The writing itself avoids the two failure modes of fintech commentary. It isn't breathless - no revolution is announced, no incumbent is declared dead. And it isn't dull - the essays read like someone explaining a card to a smart friend across a table, not a sell-side analyst hedging every clause. He went fully free in 2024, keeping a five-dollar tier as pure patronage, because the point was never the money. The point was being read by the people who set the roadmaps.
Underneath it all is a thesis he's held since long before it was fashionable: that platforms - not individual merchants - are the engine of financial inclusion and the next wave of fintech. He's been arguing it from inside Balanced, inside Finix, and now from the page. Fifteen years in, the argument keeps winning, and the audience keeps growing.

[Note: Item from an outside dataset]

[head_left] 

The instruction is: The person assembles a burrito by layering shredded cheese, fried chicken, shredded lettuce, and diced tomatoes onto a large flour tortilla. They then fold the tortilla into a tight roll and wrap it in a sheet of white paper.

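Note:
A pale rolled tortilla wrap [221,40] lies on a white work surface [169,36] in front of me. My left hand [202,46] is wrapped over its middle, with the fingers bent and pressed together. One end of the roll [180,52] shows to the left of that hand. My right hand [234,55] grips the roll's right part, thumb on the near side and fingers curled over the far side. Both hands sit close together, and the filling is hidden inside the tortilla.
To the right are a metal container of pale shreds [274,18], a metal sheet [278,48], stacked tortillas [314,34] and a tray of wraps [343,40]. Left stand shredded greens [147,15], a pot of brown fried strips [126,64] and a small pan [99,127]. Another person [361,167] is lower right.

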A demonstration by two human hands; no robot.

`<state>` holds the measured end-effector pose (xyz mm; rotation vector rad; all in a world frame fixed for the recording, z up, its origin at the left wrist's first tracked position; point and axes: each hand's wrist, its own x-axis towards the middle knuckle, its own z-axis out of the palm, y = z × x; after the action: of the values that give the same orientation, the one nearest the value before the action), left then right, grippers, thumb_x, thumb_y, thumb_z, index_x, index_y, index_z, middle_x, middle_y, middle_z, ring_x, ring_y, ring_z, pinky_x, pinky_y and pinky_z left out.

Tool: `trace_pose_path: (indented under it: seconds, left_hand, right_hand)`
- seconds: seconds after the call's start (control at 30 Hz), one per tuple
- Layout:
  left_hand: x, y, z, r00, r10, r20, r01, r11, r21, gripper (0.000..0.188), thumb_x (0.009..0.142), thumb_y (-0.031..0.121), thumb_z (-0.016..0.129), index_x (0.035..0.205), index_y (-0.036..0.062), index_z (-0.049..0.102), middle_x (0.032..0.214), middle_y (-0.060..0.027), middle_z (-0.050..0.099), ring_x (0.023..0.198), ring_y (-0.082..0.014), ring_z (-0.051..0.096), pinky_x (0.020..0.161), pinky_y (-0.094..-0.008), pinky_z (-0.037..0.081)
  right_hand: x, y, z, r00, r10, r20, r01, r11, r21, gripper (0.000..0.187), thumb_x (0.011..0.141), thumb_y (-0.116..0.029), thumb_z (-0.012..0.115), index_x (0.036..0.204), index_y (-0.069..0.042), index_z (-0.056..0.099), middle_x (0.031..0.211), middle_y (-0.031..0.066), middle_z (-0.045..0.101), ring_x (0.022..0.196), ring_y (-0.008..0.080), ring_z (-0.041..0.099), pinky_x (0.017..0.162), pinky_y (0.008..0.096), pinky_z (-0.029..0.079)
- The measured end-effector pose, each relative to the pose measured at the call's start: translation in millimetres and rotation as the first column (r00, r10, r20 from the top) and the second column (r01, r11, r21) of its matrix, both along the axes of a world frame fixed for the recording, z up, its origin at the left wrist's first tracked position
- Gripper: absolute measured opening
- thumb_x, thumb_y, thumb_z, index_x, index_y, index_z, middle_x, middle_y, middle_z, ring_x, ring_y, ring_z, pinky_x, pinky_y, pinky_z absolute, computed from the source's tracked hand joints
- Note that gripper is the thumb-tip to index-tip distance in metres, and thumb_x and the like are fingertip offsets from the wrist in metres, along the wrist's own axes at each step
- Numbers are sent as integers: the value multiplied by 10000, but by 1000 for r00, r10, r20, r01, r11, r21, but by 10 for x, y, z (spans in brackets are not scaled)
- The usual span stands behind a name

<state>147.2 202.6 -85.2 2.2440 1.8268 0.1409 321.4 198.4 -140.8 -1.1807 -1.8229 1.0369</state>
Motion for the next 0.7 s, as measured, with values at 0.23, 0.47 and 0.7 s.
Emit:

Coffee, soccer, comic books, and an annual reckoning.
On his personal site he writes about music, soccer, coffee, film and comic books, and publishes a year-in-review every January - the kind of annual audit you'd expect from someone who thinks in systems. He's a self-described coffee enthusiast and an unembarrassed soccer fan. There's even an IMDb producer credit floating around, because of course there is.
He calls himself a "payments entrepreneur and recovering engineer," which is the whole man in five words: he can build the thing, he's slightly amused that he used to, and he'd rather tell you the story now. The recovery, for the record, has gone extremely well.